Beware scours billions of data points to develop rankings for citizens, and though few recoil at the thought of catching criminals and miscreants, the program provides particular cause for concern because of both its invasiveness and its fallibility.
These shortcomings have sparked concern among Fresno’s city council members, who discussed the issue at a meeting in November. At that meeting, one council member cited an incident where a girl who posted on social media about a card game called “Rage” was consequently given an elevated threat ranking — all because “rage” could be a triggering keyword for Beware.
At that same meeting, libertarian-leaning Republican councilman Clinton J. Olivier asked Chief Dyer to use the technology to calculate his threat level. In real-time, Olivier was given a green, or non-threatening ranking, but his home received a yellow, or medium, threat ranking. It was likely due to the record of his home’s prior occupant.
“Even though it’s not me that’s the yellow guy, your officers are going to treat whoever comes out of that house in his boxer shorts as the yellow guy,” Olivier told Dyer. “That may not be fair to me.” He added later, “[Beware] has failed right here with a council member as the example.”
“It’s a very unrefined, gross technique,” Fresno civil rights attorney, Rob Nabarro, has said of Beware’s color-coded levels. “A police call is something that can be very dangerous for a citizen,” he noted, echoing Olivier’s worries.
Further, though Fresno police use Beware, they are left in the dark about how it determines rankings. Intrado designates the method a “trade secret,” and as such, will not share it with the officers who use it. This element of the software’s implementation has concerned civil rights advocates like Nabarro. He believes the secrecy surrounding the technology may result in unfair, unchecked threat rankings.
Nabarro cautioned that between the software’s secrecy and room for error, Beware could accidentally rank a citizen as dangerous based on, for example, posts on social media criticizing police. This potential carries with it the ability for citizens to be punished not for actual crimes, but for exercising basic constitutional rights. Further, it compromises the rights of individuals who have been previously convicted of crimes, potentially using past behavior to assume guilt in unrelated future incidents.
Chief Dyer insists concerns are exaggerated and that a particular score does not guarantee a particular police response. Police maintain the tools are necessary to fight crime. Nevertheless, following the heated November meeting, Dyer suggested he would work to turn off the color-coded threat ranking due to citizens’ concerns. “It’s a balancing act,” he admitted.

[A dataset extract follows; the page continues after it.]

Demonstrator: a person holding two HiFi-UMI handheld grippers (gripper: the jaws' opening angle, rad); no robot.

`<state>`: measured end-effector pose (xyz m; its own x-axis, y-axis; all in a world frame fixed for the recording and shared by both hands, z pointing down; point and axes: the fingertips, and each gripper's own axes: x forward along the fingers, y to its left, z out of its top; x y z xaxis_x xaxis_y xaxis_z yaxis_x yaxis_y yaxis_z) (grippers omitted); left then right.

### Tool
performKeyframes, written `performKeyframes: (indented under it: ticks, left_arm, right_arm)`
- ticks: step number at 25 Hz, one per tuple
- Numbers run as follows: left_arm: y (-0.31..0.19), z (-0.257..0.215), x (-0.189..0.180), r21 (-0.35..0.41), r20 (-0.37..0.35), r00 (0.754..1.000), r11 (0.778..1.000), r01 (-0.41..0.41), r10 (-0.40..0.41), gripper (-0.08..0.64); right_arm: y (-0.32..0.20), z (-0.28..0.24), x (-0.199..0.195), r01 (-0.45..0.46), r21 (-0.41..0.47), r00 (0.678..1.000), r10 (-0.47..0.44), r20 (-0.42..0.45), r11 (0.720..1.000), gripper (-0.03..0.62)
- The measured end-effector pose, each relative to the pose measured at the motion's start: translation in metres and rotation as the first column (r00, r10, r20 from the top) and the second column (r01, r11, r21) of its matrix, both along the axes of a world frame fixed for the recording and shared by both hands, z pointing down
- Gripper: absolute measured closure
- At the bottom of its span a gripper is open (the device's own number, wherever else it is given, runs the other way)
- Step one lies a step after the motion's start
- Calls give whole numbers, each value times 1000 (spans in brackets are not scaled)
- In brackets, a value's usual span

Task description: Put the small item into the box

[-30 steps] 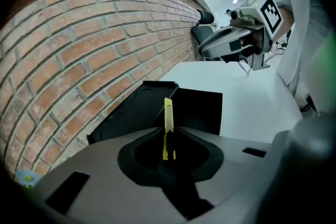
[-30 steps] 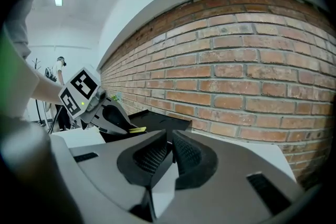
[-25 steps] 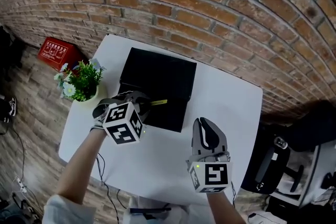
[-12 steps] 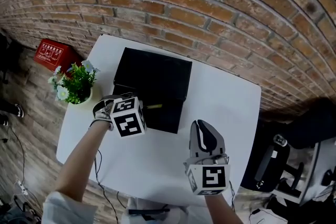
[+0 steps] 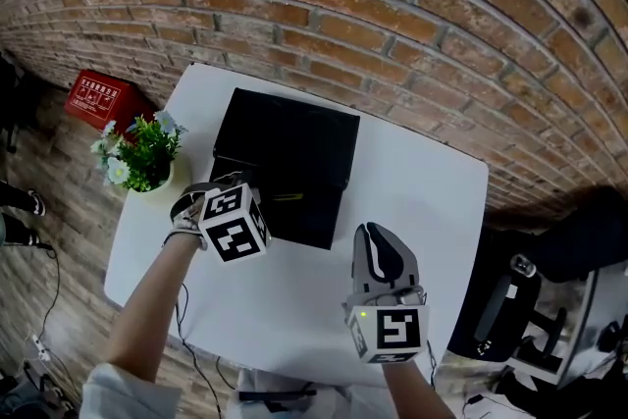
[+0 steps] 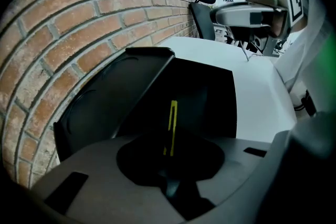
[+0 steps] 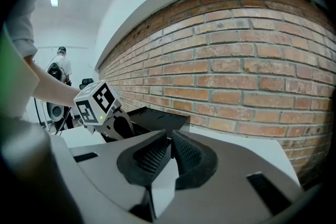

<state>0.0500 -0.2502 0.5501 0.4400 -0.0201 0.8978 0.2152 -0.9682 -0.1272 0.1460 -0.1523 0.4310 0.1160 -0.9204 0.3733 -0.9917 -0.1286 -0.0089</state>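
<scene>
A red crate (image 5: 98, 98) stands on the wooden floor at the far left; its white lettering is too small to read. Beside it, a potted plant (image 5: 137, 157) with green leaves and small pale flowers sits at the left edge of the white table (image 5: 422, 191), which stands against a brick wall (image 5: 392, 5).

The left gripper (image 5: 260, 199) carries a cube of black-and-white square markers and reaches over the near wall of an open black box (image 5: 314, 219). Its jaws are pinched on a thin yellow item (image 6: 171, 123), whose free end sticks out over the dark inside of the box. From the head view the yellow item (image 5: 287, 198) shows just past the gripper's tip, inside the outline of the box. The box's lid (image 5: 289, 137) is folded back toward the wall.

The right gripper (image 5: 376, 240) hovers over bare table, apart from the box and to its right. Its ribbed jaws (image 7: 169, 147) are pressed together with nothing between them. A dark office chair (image 5: 510, 304) stands on the floor beyond the table's right edge.
</scene>
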Motion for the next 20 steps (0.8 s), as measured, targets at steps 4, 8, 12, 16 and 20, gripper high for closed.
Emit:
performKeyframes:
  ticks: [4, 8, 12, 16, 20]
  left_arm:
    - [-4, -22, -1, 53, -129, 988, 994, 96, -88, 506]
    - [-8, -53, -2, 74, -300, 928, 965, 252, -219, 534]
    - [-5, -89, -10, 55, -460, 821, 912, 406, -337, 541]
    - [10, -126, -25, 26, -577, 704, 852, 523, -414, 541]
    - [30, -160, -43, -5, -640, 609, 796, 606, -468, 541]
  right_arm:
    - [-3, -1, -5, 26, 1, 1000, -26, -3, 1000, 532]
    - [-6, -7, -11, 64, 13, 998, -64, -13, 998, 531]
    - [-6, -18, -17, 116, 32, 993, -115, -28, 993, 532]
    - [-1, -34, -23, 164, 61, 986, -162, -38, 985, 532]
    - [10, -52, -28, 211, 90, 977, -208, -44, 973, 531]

It remains to be seen if Fresno police and residents will move forward with the technology or shut it down over privacy concerns. City officials in Oakland, California, for example, recently scaled back plans to establish a Real Time Crime Center after outraged citizens protested.
At the very least, as Northern California ACLU attorney Matt Cagle said, “[W]henever these surveillance technologies are on the table, there needs to be a meaningful debate. There needs to be safeguards and oversight.”